**Your goal**.
With the pictures left out, restate every entry word for word.

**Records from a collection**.
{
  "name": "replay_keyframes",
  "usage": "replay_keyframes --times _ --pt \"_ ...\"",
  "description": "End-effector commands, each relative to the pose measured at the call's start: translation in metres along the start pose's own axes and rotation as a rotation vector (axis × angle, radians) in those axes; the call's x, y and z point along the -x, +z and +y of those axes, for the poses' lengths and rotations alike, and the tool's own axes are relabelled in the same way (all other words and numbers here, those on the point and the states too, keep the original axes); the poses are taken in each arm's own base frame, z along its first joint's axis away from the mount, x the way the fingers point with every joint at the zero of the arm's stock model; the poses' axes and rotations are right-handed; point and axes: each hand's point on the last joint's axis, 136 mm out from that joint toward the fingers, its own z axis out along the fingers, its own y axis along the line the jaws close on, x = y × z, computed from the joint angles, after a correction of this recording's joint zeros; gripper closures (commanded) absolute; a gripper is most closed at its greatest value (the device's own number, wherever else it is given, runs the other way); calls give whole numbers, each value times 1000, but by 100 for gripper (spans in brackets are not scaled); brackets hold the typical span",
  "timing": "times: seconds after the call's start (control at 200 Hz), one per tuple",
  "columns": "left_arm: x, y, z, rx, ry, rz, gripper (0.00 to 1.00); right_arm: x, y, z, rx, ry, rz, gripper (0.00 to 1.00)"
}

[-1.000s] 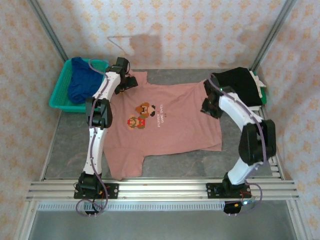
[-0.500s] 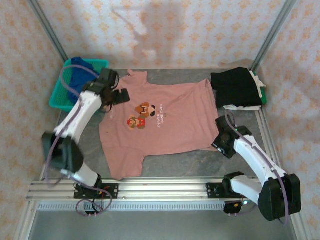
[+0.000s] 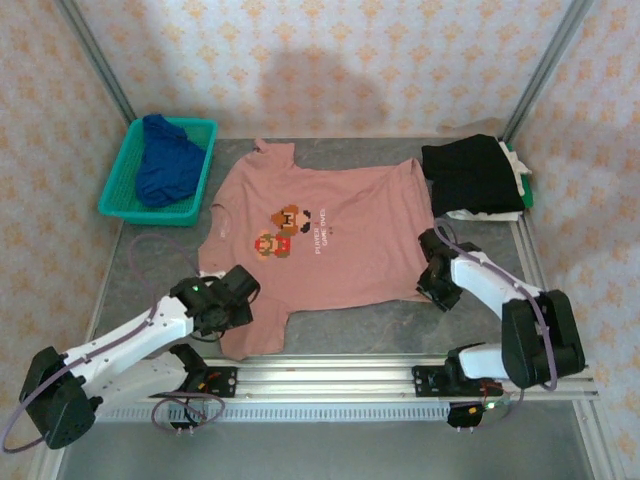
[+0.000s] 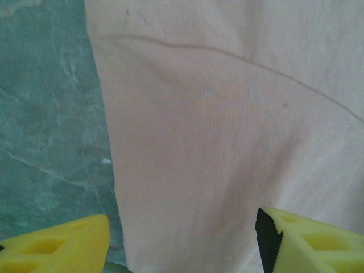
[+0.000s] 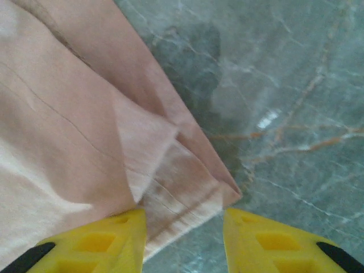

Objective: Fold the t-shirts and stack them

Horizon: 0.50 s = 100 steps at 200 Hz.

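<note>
The dusty-pink cloth t-shirt (image 3: 340, 250) with a pixel-art chest print is lying spread flat, print up, mid-way across the grey marbled worktop (image 3: 400, 322), with bare strips running along its near, left and right edges. The royal-blue cloth t-shirt (image 3: 165, 165) is slumping in the teal plastic mesh basket (image 3: 110, 206) far left. The black cloth t-shirt (image 3: 470, 175) is sitting folded far right, on something white and green that is mostly hidden. The left hand (image 3: 235, 300) is hovering wide open over the pink shirt's left edge (image 4: 227, 142); whether it is touching is unclear. The right hand (image 3: 437, 280) is straddling the near-right corner (image 5: 68, 114) with its yellow fingers (image 5: 267, 242) moderately apart, gripping nothing.
</note>
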Motion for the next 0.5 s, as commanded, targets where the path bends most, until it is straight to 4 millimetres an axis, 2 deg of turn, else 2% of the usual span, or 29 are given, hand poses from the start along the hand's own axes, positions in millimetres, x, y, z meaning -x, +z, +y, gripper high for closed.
replay_keyframes --times 0.0,0.155,0.21,0.245,0.37,0.495 --pt "-12 10 13 75 -88 -11 30 18 -2 15 27 5 -52 62" --pt "-31 29 1 58 -52 37 29 21 1 16 27 10 -67 70" --pt "-34 32 -5 48 -35 39 33 23 -1 14 27 11 -81 75" --pt "-35 34 -7 44 -27 44 39 22 -2 14 28 6 -82 78" --pt "-37 36 -10 44 -4 53 71 24 -13 8 18 2 -102 90" --pt "-28 21 -14 4 9 17 95 24 -31 -1 17 2 -125 99"
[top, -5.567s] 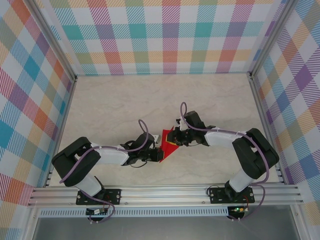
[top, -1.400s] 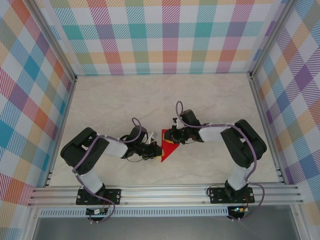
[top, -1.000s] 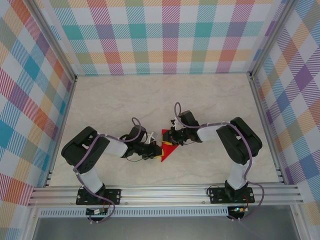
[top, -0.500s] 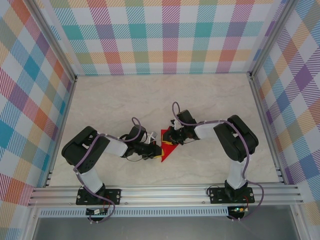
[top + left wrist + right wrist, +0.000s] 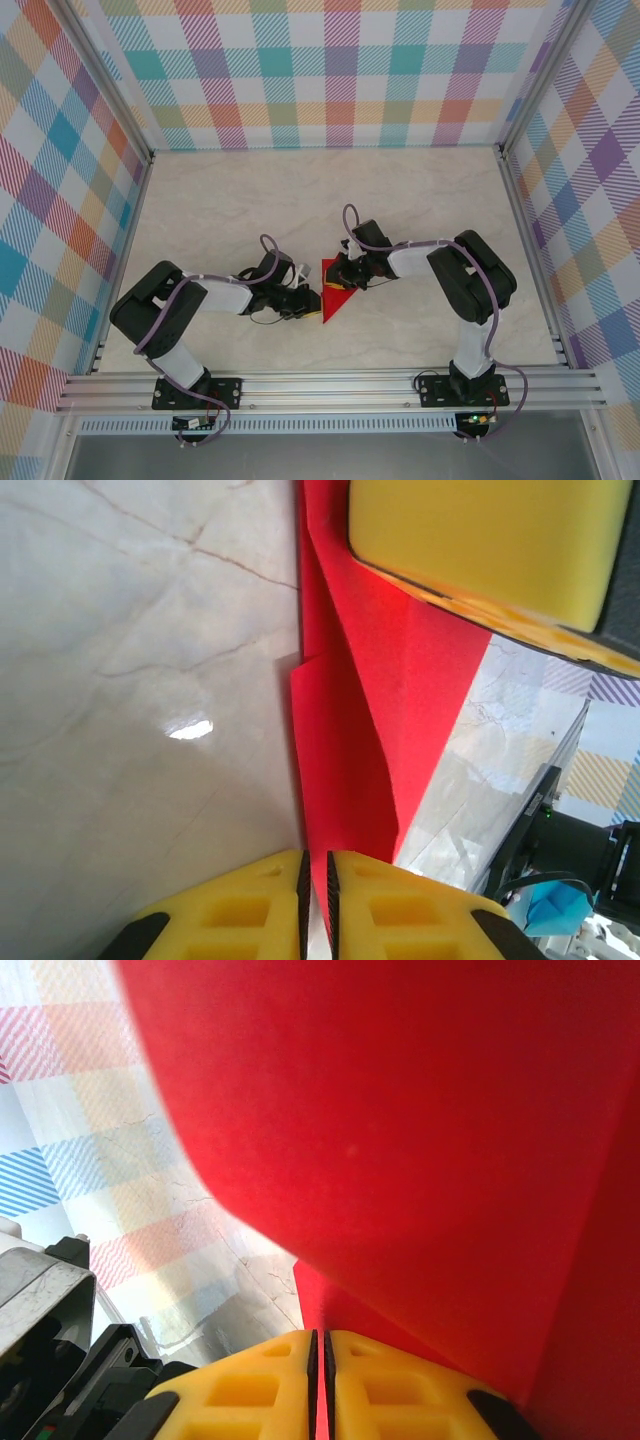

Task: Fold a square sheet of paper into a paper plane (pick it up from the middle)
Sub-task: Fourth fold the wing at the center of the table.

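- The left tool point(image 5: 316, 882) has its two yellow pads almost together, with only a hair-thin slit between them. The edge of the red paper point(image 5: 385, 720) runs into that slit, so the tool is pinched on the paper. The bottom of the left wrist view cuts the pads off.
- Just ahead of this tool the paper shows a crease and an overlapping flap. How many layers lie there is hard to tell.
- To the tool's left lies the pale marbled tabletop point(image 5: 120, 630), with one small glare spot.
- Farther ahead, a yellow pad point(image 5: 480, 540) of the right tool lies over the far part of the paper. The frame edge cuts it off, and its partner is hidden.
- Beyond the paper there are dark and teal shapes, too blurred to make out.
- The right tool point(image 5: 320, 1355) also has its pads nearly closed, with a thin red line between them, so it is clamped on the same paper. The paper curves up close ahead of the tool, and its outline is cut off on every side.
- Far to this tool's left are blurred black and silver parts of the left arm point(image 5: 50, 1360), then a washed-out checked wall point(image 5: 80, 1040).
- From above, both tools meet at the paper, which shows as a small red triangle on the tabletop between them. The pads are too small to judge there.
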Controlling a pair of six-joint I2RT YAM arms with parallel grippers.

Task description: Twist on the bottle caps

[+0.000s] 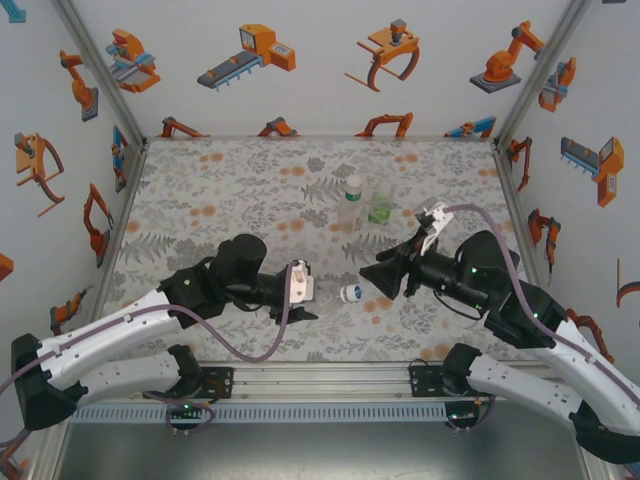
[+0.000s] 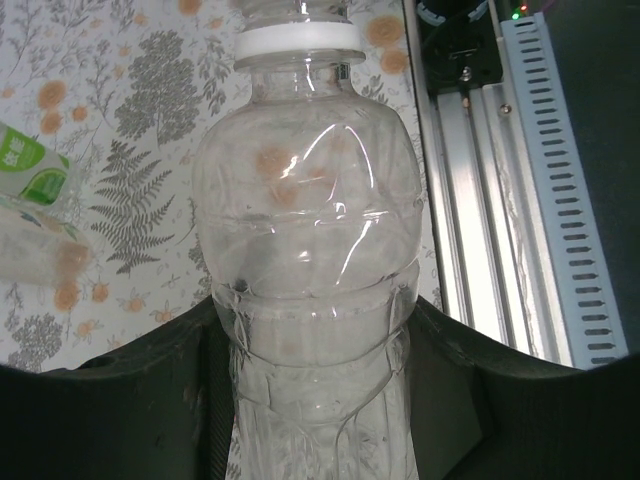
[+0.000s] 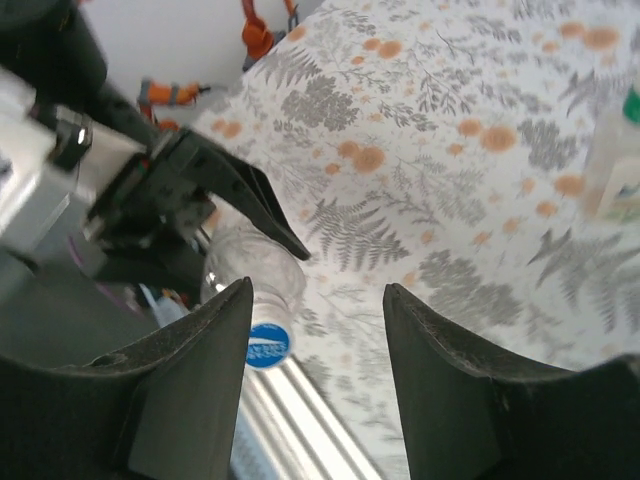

**Written answer**.
{
  "name": "replay_keyframes",
  "usage": "replay_keyframes --times _ --pt \"_ ...\"",
  "description": "End-effector commands, each relative to the pose measured at the call's start: translation in metres along the start pose's own axes and rotation as a rotation vector (axis × angle, radians) in those axes; the call's x, y and z point along the -x, +z and +y of those axes, for the poses' lengths and rotations alike, and the tool's own axes are relabelled in the same way (all other words and numbers here, those on the point and the states too, keep the original axes); the poses are taken in each arm's own base frame, z along its first joint's axis away from the mount, x the way the fingers point with every joint at the zero of the arm's stock model; the poses' axes and rotations are right-handed; point and axes: each hand's point on the last joint's axis, 136 mm out from that joint toward the fingers, its own z axis out along the fingers, its own y axis along the line the jaws close on, x = y × z, computed from the joint angles, after a correction of this recording's joint zeros; gripper closures (commanded) absolute; a gripper is most closed at its greatest value (the device's own number, wherever else it is given, runs the other way); calls give whole numbers, each value times 1000, but by 100 for gripper (spans in brackets are not scaled); brackets hold the typical span",
  "timing": "times: seconds after the call's start (control at 200 Hz), one per tuple",
  "columns": "left_arm: x, y, z, rx, ry, rz, gripper (0.00 to 1.00); right_arm: x, y, z, rx, ry, rz, gripper (0.00 to 1.00)"
}

[-1.000s] 
[-0.500s] 
[+0.000s] 
[+0.000s] 
[+0.000s] 

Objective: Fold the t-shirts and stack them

Horizon: 0.50 s = 100 steps at 200 Hz.

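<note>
The dusty-pink cloth t-shirt (image 3: 340, 250) with a pixel-art chest print is lying spread flat, print up, mid-way across the grey marbled worktop (image 3: 400, 322), with bare strips running along its near, left and right edges. The royal-blue cloth t-shirt (image 3: 165, 165) is slumping in the teal plastic mesh basket (image 3: 110, 206) far left. The black cloth t-shirt (image 3: 470, 175) is sitting folded far right, on something white and green that is mostly hidden. The left hand (image 3: 235, 300) is hovering wide open over the pink shirt's left edge (image 4: 227, 142); whether it is touching is unclear. The right hand (image 3: 437, 280) is straddling the near-right corner (image 5: 68, 114) with its yellow fingers (image 5: 267, 242) moderately apart, gripping nothing.
</note>
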Motion for the next 0.5 s, as commanded, targets where the path bends most, until it is straight to 4 millimetres an axis, 2 deg of turn, else 2% of the usual span, or 29 are given, hand poses from the start along the hand's own axes, positions in millimetres, x, y, z meaning -x, +z, +y, gripper high for closed.
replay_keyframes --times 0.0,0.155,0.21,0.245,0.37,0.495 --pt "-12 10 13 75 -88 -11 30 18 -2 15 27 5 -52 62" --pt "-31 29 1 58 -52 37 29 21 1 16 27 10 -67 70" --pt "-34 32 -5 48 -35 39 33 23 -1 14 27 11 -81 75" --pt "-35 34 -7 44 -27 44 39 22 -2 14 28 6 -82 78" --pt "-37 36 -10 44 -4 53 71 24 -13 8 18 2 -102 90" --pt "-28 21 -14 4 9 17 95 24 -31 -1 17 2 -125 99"
[top, -5.567s] 
[top, -1.400s] 
[top, -1.000s] 
[top, -0.500s] 
[top + left wrist + right wrist, +0.000s] 

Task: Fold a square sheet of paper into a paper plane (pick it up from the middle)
Sub-task: Fourth fold the wing at the center of the table.

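- The left tool point(image 5: 316, 882) has its two yellow pads almost together, with only a hair-thin slit between them. The edge of the red paper point(image 5: 385, 720) runs into that slit, so the tool is pinched on the paper. The bottom of the left wrist view cuts the pads off.
- Just ahead of this tool the paper shows a crease and an overlapping flap. How many layers lie there is hard to tell.
- To the tool's left lies the pale marbled tabletop point(image 5: 120, 630), with one small glare spot.
- Farther ahead, a yellow pad point(image 5: 480, 540) of the right tool lies over the far part of the paper. The frame edge cuts it off, and its partner is hidden.
- Beyond the paper there are dark and teal shapes, too blurred to make out.
- The right tool point(image 5: 320, 1355) also has its pads nearly closed, with a thin red line between them, so it is clamped on the same paper. The paper curves up close ahead of the tool, and its outline is cut off on every side.
- Far to this tool's left are blurred black and silver parts of the left arm point(image 5: 50, 1360), then a washed-out checked wall point(image 5: 80, 1040).
- From above, both tools meet at the paper, which shows as a small red triangle on the tabletop between them. The pads are too small to judge there.
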Controlling a pair of six-joint I2RT YAM arms with parallel grippers.

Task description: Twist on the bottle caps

[+0.000s] 
[+0.000s] 
[+0.000s] 

The answer is complete, and the exercise is done.